Mr. Ricard, you were born in 1946 but you say that your real life only started on June 2, 1967. What happened on that day?
That's when I met my first teacher, the wise Kangyur Rinpoche. I had just arrived in Darjeeling, on my way to the Himalayas. I was living in a Jesuit mission when Kangyur Rinpoche’s son came to pick up the small monthly allowance given to him by a French doctor. I went along to meet Kangyur, who was living in a tiny wooden hut with his wife, two daughters, one of his sons and a calligrapher copying texts. Leaning against a window, the 70-year-old was beaming with kindness. I had no idea what was going to happen to me but I stayed there for three weeks, sleeping on the floor, engaged in his teaching from the moment we woke up.
How did you know he was a master?
There was a special strength, a tranquility and a love difficult to describe, emanating from him. Despite the language barrier, I could sense his perfection. He showed great wisdom, a perfect human love - not gentle and superficial kindness, but something generous, compassionate. One can feel this “radiation”, as the Dalai Lama put it, totally different from what we usually encounter. These Tibetan masters are the image of what they preach. Even after many years, during which I got to know him and others better, the feeling of coherence between words and actions remained.
As a young man, you already knew many impressive intellectual personalities invited at your home by your father, the philosopher Jean-François Revel, and your mother, the artist Yahne Le Toumelin.
Yes, many famous philosophers, mathematicians, musicians, painters, scientists, comedians, thinkers, came to our house. My mother, a very good cook, would cater to everyone. This environment was certainly rewarding in many ways, but it never really enticed me: I never felt the desire to master mathematics like X or play the piano like Y. On the contrary: I did not want to be like them. Take a hundred gardeners, a hundred philosophers, a hundred musicians, the result is always the same mixture of wonderful, boring, difficult, odious people; I found it disconcerting.

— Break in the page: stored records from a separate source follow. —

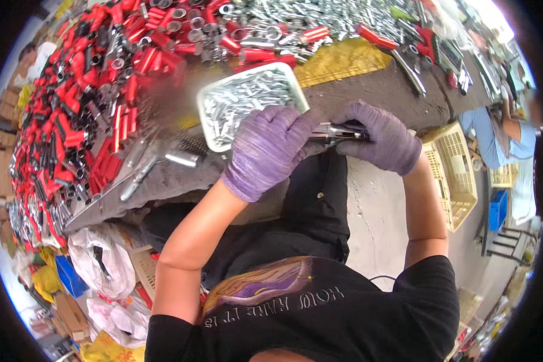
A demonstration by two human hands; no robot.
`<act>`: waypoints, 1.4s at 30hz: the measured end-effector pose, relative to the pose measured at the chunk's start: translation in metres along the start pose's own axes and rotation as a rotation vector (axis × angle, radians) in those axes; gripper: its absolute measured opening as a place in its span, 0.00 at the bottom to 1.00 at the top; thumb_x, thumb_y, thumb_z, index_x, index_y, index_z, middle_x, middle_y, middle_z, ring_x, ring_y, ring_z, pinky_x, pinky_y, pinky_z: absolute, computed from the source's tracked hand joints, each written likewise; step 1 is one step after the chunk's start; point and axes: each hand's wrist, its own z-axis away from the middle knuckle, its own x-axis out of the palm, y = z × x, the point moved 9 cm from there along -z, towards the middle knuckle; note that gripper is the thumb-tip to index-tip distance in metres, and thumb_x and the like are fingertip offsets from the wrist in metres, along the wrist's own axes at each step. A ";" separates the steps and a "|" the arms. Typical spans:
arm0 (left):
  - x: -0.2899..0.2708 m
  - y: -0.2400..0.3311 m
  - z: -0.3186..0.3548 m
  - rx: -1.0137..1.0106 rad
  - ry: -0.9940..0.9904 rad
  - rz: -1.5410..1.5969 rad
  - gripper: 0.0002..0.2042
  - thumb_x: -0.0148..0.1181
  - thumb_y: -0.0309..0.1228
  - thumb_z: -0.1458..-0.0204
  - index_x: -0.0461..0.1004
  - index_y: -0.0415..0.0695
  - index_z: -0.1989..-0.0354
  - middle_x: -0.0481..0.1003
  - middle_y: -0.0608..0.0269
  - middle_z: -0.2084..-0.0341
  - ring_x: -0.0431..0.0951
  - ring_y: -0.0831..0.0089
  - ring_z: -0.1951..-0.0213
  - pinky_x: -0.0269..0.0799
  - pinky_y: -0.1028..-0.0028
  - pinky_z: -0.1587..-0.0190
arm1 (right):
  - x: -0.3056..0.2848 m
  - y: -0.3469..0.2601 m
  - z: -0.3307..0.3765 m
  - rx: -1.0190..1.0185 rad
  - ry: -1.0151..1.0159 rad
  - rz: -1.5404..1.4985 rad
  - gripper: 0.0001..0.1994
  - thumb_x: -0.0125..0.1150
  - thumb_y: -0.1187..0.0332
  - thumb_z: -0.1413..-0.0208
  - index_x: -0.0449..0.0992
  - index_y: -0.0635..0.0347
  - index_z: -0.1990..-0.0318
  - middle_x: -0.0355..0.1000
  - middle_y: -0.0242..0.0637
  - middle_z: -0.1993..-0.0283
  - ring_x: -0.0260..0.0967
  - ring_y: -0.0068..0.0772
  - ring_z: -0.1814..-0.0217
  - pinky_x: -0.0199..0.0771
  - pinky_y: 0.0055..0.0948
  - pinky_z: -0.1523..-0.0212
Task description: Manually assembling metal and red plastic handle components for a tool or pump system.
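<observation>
Left hand: the left hand (268,148), in a purple glove, is curled around the near end of a slim metal tool (338,131), fingers wrapped over it.
Right hand: the right hand (383,137), gloved the same, is clenched on the tool's far end; both hands meet in front of the person's chest.
Tool: dark and silver, mostly hidden between the gloves; its exact kind cannot be told. It looks stiff, small and fairly light; bare metal is likely slick, so the fabric gloves help, and a grip at both ends seems the steadiest hold.
Tray: a pale tray (206,114) of small silver metal sleeves (247,99) sits just beyond the left hand, touching its knuckles or nearly so.
Table: the grey table (368,90) beyond both hands carries heaps of red tubes (96,78) and loose silver parts (320,18); these would be hard, rolling and easy to scatter.
Crate: a yellow crate (455,175) stands to the right of the right hand.
</observation>
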 end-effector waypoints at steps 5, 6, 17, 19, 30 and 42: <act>0.042 0.029 -0.023 -0.005 -0.061 0.087 0.25 0.67 0.39 0.64 0.73 0.46 0.53 0.72 0.60 0.65 0.73 0.61 0.62 0.70 0.64 0.59 | -0.014 0.077 0.037 0.160 -0.092 -0.464 0.15 0.62 0.67 0.48 0.72 0.60 0.54 0.73 0.36 0.65 0.72 0.29 0.65 0.74 0.28 0.63; 0.049 0.035 -0.030 0.010 -0.053 0.094 0.25 0.67 0.39 0.64 0.73 0.46 0.53 0.72 0.60 0.65 0.73 0.61 0.62 0.70 0.64 0.59 | -0.024 0.098 0.042 0.193 0.031 -0.523 0.14 0.61 0.67 0.47 0.73 0.61 0.55 0.73 0.35 0.65 0.72 0.27 0.65 0.73 0.26 0.64; 0.131 0.019 -0.068 -0.113 -0.023 0.175 0.20 0.58 0.36 0.54 0.70 0.44 0.52 0.71 0.53 0.59 0.71 0.56 0.56 0.66 0.60 0.52 | -0.142 0.280 0.013 0.626 0.337 0.831 0.14 0.52 0.61 0.45 0.71 0.53 0.53 0.69 0.53 0.51 0.68 0.54 0.51 0.67 0.45 0.51; 0.126 0.017 -0.068 -0.110 -0.019 0.176 0.20 0.59 0.36 0.54 0.70 0.45 0.52 0.70 0.53 0.59 0.70 0.56 0.55 0.66 0.60 0.51 | -0.139 0.270 0.002 0.665 0.281 0.795 0.14 0.52 0.62 0.45 0.70 0.53 0.52 0.69 0.54 0.52 0.68 0.55 0.51 0.67 0.45 0.51; 0.126 0.022 -0.073 -0.068 -0.072 0.242 0.22 0.60 0.37 0.56 0.70 0.45 0.51 0.71 0.55 0.59 0.71 0.56 0.55 0.65 0.60 0.50 | -0.155 0.344 0.047 0.441 1.031 -1.402 0.07 0.49 0.73 0.50 0.68 0.60 0.63 0.67 0.37 0.75 0.66 0.32 0.78 0.70 0.31 0.76; 0.121 0.023 -0.070 -0.063 -0.022 0.244 0.20 0.60 0.37 0.53 0.71 0.46 0.51 0.72 0.55 0.60 0.71 0.56 0.56 0.66 0.60 0.52 | -0.142 0.229 0.037 0.174 0.783 -1.396 0.21 0.46 0.44 0.50 0.63 0.51 0.80 0.50 0.25 0.86 0.46 0.24 0.84 0.48 0.28 0.80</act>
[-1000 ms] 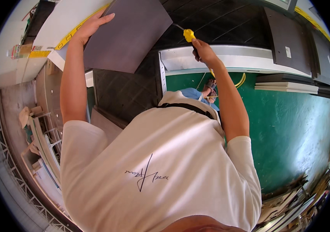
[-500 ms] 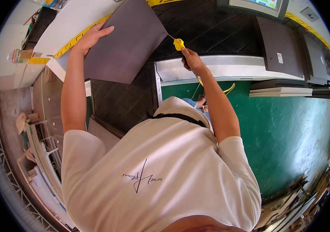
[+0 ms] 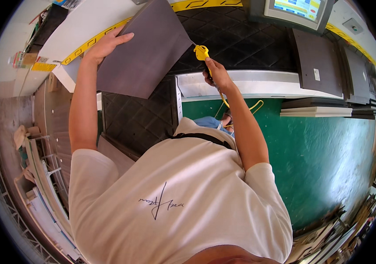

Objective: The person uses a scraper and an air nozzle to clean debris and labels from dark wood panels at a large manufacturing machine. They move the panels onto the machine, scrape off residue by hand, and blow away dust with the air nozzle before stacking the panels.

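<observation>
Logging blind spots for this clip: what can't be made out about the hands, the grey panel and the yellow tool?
Head view only:
- Left hand: palm hidden, pressed on the grey panel.
- Right hand: fingers closed round the yellow tool; its handle is covered.
- Tool tip: too small to tell whether it touches the panel edge.
- Panel's far corner: cut off by the upper rim.
- Yellow coiled hose: partly behind the right forearm.
</observation>
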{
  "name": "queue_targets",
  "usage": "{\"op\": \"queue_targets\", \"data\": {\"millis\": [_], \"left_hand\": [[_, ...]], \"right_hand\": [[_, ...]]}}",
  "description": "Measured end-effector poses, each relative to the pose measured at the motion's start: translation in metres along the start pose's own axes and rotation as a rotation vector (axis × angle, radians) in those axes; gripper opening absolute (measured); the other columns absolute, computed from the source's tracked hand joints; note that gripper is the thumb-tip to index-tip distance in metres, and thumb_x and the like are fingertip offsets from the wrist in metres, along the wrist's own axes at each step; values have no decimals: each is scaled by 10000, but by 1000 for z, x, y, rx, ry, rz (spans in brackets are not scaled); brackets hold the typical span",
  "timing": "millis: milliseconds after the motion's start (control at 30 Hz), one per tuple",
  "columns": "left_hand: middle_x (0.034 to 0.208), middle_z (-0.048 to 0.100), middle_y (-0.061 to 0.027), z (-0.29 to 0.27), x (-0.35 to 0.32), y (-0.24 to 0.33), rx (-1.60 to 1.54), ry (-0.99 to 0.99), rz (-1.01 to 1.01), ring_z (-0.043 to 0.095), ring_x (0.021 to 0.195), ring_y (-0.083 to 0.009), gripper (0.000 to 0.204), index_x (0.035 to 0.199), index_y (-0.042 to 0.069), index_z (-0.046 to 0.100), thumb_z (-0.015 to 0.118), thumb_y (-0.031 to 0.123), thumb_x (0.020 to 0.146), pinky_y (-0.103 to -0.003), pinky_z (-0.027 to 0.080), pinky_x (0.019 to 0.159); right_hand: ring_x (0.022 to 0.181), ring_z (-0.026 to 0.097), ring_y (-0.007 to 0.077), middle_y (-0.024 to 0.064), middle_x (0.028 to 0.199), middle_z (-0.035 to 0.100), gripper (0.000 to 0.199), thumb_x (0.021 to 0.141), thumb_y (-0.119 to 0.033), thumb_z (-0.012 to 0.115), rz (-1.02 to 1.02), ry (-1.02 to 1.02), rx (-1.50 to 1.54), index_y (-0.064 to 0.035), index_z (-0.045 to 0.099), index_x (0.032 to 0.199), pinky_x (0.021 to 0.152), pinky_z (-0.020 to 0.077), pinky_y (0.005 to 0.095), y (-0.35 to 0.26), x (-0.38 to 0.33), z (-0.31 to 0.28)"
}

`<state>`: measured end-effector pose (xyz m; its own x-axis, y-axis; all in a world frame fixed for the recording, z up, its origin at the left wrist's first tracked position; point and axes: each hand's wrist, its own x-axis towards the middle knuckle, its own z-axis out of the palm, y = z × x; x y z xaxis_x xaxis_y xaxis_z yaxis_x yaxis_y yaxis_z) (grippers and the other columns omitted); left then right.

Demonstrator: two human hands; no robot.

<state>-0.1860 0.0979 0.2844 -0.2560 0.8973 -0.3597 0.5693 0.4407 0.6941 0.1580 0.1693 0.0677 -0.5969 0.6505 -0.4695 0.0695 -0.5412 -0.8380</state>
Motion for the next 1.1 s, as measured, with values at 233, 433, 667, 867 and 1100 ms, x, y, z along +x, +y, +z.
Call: {"op": "queue_targets", "data": {"millis": [233, 433, 667, 867, 1100], "left_hand": [[1582, 485, -141, -1, 6, -18, 99, 151, 57, 452, 1438, -250, 845, 1588, 54, 431, 586, 632, 992, -367, 323, 1196], [1531, 528, -129, -4, -1, -7, -124, 180, -92, 506, 1364, -216, 766, 1524, 38, 525, 536, 623, 1030, -332, 389, 1146], [1467, 571, -138, -9, 10, -28, -16, 8, 106, 521, 1353, -245, 788, 1566, 73, 472, 657, 545, 962, -367, 392, 1144], [1482, 556, -143, 6, -10, 7, 23, -31, 75, 543, 1328, -243, 790, 1577, 42, 431, 726, 347, 911, -360, 418, 1126], [1533, 491, -208, 116, -59, 34, 147, -198, 239, 469, 1422, -351, 865, 1609, 85, 356, 655, 45, 799, -410, 370, 1184]], "right_hand": [[559, 499, 81, 1, 731, 569, 473, 1115, -471, 447, -249, -93, -118, -61, 566, 1317, 515, 366, 227, -60, -43, 26], [671, 580, 68, -11, 797, 611, 465, 1107, -497, 451, -285, -469, -281, -71, 602, 1216, 570, 410, 225, -71, -96, 42], [727, 623, 84, 11, 843, 633, 504, 1101, -527, 443, -5, -592, -545, -57, 577, 1224, 589, 475, 230, -68, -131, 8], [767, 677, 107, 31, 921, 687, 388, 1091, -426, 519, 18, 75, -91, -62, 597, 1200, 554, 485, 234, -11, -141, -56], [1069, 729, 186, 83, 1329, 669, 540, 1000, -140, 632, 198, -117, -302, -26, 468, 1501, 501, 536, 237, 73, -209, -156]]}}
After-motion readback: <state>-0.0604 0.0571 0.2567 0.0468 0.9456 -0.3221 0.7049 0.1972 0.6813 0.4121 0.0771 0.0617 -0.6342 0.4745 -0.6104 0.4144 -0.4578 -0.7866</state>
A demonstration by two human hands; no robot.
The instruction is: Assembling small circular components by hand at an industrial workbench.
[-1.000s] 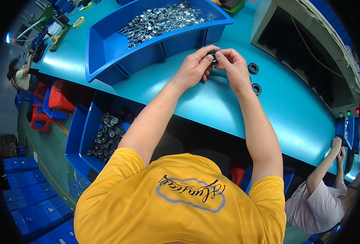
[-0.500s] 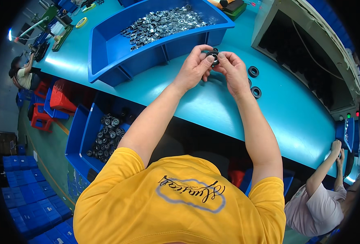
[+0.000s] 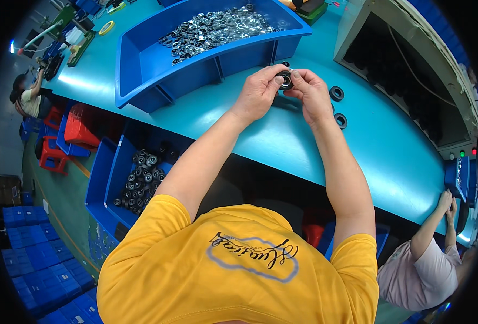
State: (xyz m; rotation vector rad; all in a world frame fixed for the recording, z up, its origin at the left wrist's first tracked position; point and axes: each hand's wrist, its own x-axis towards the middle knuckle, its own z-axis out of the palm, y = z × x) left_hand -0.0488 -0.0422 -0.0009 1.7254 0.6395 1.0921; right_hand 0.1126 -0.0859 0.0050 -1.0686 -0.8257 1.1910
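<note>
Black round part [image 3: 286, 80] sits pinched between our left hand [image 3: 258, 92] and right hand [image 3: 310, 93], fingertips of both closed on it, just above the teal bench [image 3: 390, 140]. Two black rings [image 3: 336, 93] lie right of our right hand; the blue bin [image 3: 158, 70] of metal parts stands beyond our left.

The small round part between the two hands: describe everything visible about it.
The small round part is a dark ring-shaped piece with a shiny metal-looking centre. It is held just above the teal table, pinched from both sides: fingers of the left hand on its left, fingers of the right hand on its right. Those fingers hide much of its rim, so its full shape and thickness cannot be told. It sits in front of the big blue bin.
</note>
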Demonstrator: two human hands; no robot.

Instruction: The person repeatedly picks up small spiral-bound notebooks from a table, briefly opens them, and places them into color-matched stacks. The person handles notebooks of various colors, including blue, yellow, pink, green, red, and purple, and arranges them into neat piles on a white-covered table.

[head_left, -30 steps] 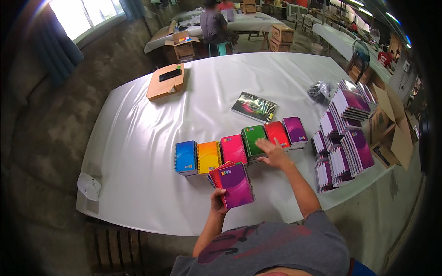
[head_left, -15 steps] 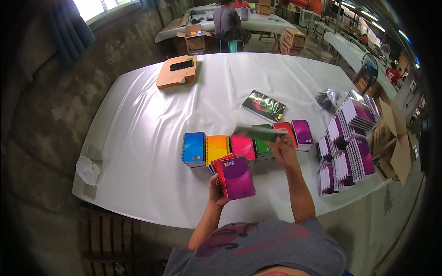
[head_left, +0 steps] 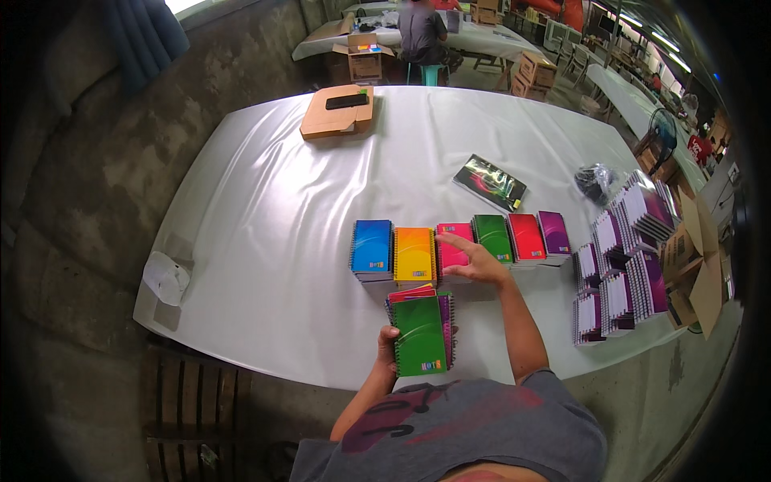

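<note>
My left hand (head_left: 387, 347) grips a stack of spiral notebooks near the table's front edge, a green notebook (head_left: 419, 331) uppermost. Under it peek out a purple one (head_left: 448, 320) and red or orange edges. My right hand (head_left: 479, 263) is over the pink notebook pile (head_left: 460, 230), thumb and fingers apart, holding nothing; whether it touches the pile I cannot tell. That pile belongs to a row: blue notebooks (head_left: 372, 245) and yellow notebooks (head_left: 414, 253) to its left, then green notebooks (head_left: 491, 234), red notebooks (head_left: 526, 236) and purple notebooks (head_left: 553, 231) to its right.
Tall piles of spiral notebooks (head_left: 618, 265) and an open carton (head_left: 699, 257) stand at the right. Farther back lie a dark-covered packet (head_left: 491, 183), a black plastic bundle (head_left: 596, 183) and a flat cardboard box (head_left: 321, 116) bearing a black phone (head_left: 347, 101). A person (head_left: 422, 36) sits beyond.
The green notebook in my right hand now lies on top of the left hand's stack, over the purple one. My right hand has let go and moved left to the pink pile.
</note>
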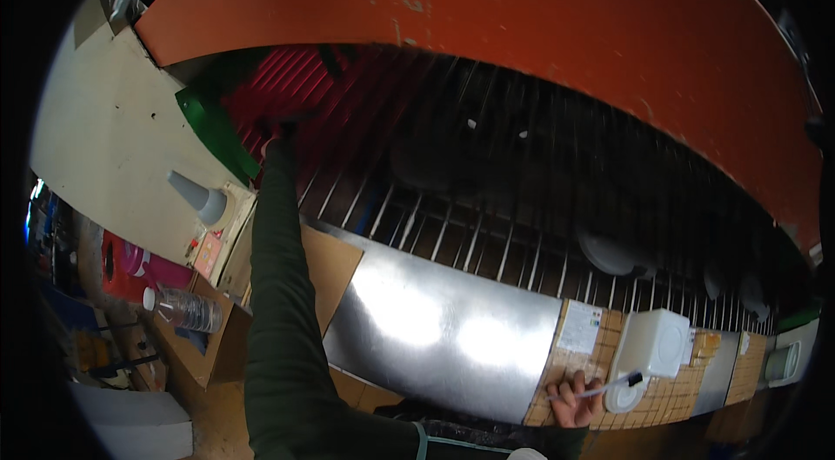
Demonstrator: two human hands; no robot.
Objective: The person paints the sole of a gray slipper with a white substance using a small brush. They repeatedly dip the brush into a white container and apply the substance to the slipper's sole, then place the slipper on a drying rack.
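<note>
My left arm stretches far forward under an orange panel (pixel 487 3). My left hand (pixel 271 145) is at the red-lit bars of a metal rack (pixel 470 243), beside a green curved strip (pixel 213 134). Its fingers are too dark and blurred to read, and a dark shape lies just past them. Close to my body at the lower right, my right hand (pixel 574 406) is closed around a thin pale stick with a dark tip, perhaps a brush (pixel 609 387). The stick points right, across a round white lid (pixel 626 396). Behind that lid stands a white plastic tub (pixel 658 343).
A shiny metal plate (pixel 444 330) runs along the rack's near edge. To the left are a cream panel (pixel 113 147), a grey cone (pixel 198 197), a cardboard box (pixel 204 343) and a clear plastic bottle (pixel 187 310). A pale round object (pixel 609 253) shows among the dark bars.
</note>
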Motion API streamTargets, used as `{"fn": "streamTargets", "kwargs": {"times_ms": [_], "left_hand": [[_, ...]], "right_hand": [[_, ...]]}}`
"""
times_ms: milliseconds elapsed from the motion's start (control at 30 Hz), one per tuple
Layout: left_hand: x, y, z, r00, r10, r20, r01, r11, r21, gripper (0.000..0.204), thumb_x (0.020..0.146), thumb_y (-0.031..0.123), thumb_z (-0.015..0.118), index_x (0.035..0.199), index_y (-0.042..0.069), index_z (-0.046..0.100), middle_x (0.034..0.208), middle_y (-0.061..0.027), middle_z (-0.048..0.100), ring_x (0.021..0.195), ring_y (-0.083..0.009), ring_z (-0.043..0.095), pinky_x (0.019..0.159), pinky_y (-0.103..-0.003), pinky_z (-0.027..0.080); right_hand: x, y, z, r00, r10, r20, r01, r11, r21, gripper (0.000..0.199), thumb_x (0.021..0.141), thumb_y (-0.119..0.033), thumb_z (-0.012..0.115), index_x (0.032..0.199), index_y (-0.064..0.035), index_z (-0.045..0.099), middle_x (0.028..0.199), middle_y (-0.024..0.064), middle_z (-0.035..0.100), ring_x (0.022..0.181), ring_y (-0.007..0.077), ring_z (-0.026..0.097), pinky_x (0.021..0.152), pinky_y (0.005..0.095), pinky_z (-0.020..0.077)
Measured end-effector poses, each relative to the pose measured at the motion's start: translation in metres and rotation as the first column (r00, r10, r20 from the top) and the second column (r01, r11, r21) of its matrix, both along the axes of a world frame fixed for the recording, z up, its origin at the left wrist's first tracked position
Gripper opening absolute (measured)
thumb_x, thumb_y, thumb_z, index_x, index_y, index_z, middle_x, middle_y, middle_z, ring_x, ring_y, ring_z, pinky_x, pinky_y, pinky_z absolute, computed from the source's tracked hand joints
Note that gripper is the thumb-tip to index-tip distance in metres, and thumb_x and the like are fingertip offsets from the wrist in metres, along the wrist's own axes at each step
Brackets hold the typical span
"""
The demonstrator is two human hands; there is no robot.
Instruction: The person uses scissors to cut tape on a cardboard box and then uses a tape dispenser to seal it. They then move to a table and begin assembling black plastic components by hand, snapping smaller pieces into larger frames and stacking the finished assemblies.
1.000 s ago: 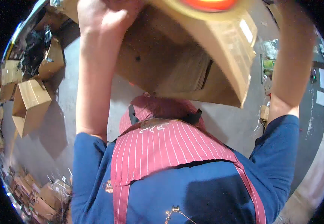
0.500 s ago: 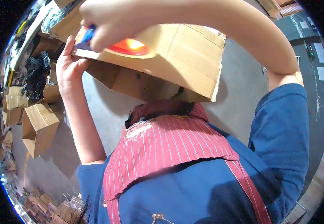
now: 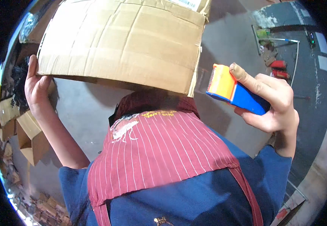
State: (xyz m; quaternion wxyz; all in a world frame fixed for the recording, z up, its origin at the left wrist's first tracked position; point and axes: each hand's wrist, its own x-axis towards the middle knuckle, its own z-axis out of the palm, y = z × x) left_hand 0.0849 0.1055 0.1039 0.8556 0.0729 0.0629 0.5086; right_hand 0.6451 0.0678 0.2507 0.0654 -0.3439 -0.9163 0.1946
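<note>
A large brown cardboard box (image 3: 122, 41) is tilted up in front of my chest. At its lower left corner, my left hand (image 3: 38, 86) grips the edge, thumb underneath and some fingers hidden behind the cardboard. My right hand (image 3: 273, 100) is off to the right, apart from the box. It is closed around an orange and blue tape dispenser (image 3: 241, 90), whose jagged edge points left toward the box. I cannot make out a tape roll on it from here.
Open cardboard boxes (image 3: 31, 137) stand on the grey floor at left, with dark plastic wrapping (image 3: 20, 81) beyond them. More cartons (image 3: 48, 211) are piled at lower left. A thin white metal frame (image 3: 296, 64) and red items (image 3: 278, 69) are at far right.
My right hand has swung from the box's left edge out to the right, carrying the tape dispenser. The box has shifted left and tipped, showing more of its broad face.
</note>
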Motion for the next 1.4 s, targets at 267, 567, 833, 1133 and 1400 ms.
{"fn": "streamTargets", "kwargs": {"times_ms": [267, 567, 833, 1133, 1400], "left_hand": [[-0.006, -0.004, -0.01, 0.936, 0.3, -0.184, -0.312, 0.949, -0.042, 0.045, 0.1, 0.028, 0.06, 0.133, -0.003, 0.057, 0.136, -0.0191, 0.06, 0.127, -0.0338, 0.055, 0.112, -0.054, 0.037], [0.289, -0.057, 0.047, 0.613, 0.099, -0.784, -0.291, 0.951, -0.108, 0.035, 0.095, 0.028, 0.068, 0.115, 0.0, 0.064, 0.106, -0.0102, 0.069, 0.096, -0.0197, 0.067, 0.088, -0.039, 0.054], [0.255, -0.031, 0.067, 0.907, 0.173, -0.384, -0.181, 0.983, 0.018, 0.031, 0.096, 0.021, 0.06, 0.118, -0.001, 0.065, 0.108, -0.0124, 0.071, 0.095, -0.0309, 0.071, 0.091, -0.051, 0.055], [0.193, 0.008, 0.099, 0.993, -0.093, -0.072, 0.113, 0.917, 0.384, 0.042, 0.104, 0.035, 0.045, 0.124, 0.005, 0.065, 0.111, -0.0218, 0.071, 0.104, -0.0307, 0.067, 0.089, -0.047, 0.051], [0.13, -0.014, 0.011, 0.93, 0.252, 0.268, -0.219, 0.965, -0.145, 0.025, 0.099, 0.024, 0.056, 0.099, 0.001, 0.067, 0.098, -0.0109, 0.073, 0.1, -0.0253, 0.064, 0.097, -0.042, 0.045]], "right_hand": [[0.012, -0.002, -0.074, 0.974, -0.009, -0.226, 0.011, 1.0, 0.005, 0.076, 0.06, -0.015, 0.075, 0.134, -0.0053, 0.063, 0.066, 0.0111, 0.054, 0.055, 0.0255, 0.055, 0.053, 0.0365, 0.0465], [-0.006, 0.006, -0.145, 0.838, -0.009, -0.546, 0.049, 0.997, 0.059, 0.082, 0.063, -0.021, 0.079, 0.139, 0.0011, 0.057, 0.073, 0.0146, 0.058, 0.058, 0.0269, 0.059, 0.058, 0.0337, 0.0491], [-0.034, 0.02, -0.047, 0.808, -0.041, -0.588, 0.075, 0.997, 0.035, 0.072, 0.07, -0.01, 0.083, 0.137, -0.0008, 0.059, 0.097, 0.0168, 0.074, 0.083, 0.0159, 0.071, 0.078, 0.0281, 0.0551], [-0.077, 0.038, 0.041, 0.929, -0.009, -0.371, 0.019, 1.0, 0.023, 0.054, 0.071, -0.018, 0.08, 0.122, -0.0034, 0.067, 0.091, 0.0163, 0.074, 0.08, 0.022, 0.072, 0.073, 0.0342, 0.057], [-0.19, 0.1, 0.034, 0.944, 0.216, -0.251, -0.227, 0.974, -0.012, 0.041, 0.072, -0.026, 0.077, 0.108, -0.0058, 0.075, 0.086, 0.0158, 0.075, 0.078, 0.0275, 0.074, 0.07, 0.0395, 0.0588]]}}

There was no example for me in there. The talent or genius they displayed in their field was not (seldom) accompanied by simple human virtues such as altruism, kindness or sincerity. I did not want to admire anyone just for his or her abilities, but rather as a whole human being, as someone we really enjoy being with. But it did not happen very often.
How did you come to Buddhism?
In my youth, I developed a keen interest in spirituality. My mother and my uncle, the navigator and adventurer Jacques-Yves Le Toumelin, had written several books about it, but without any applied practice. When a filmmaker friend showed me the material he had collected for a documentary on Tibetan masters, I immediately knew that they were the ones I was looking for! In 1967, equipped with a little English dictionary (as I had only learned Latin and Greek at school), I went to Darjeeling; there I met Kangyur Rinpoche, my first and most impacting teacher.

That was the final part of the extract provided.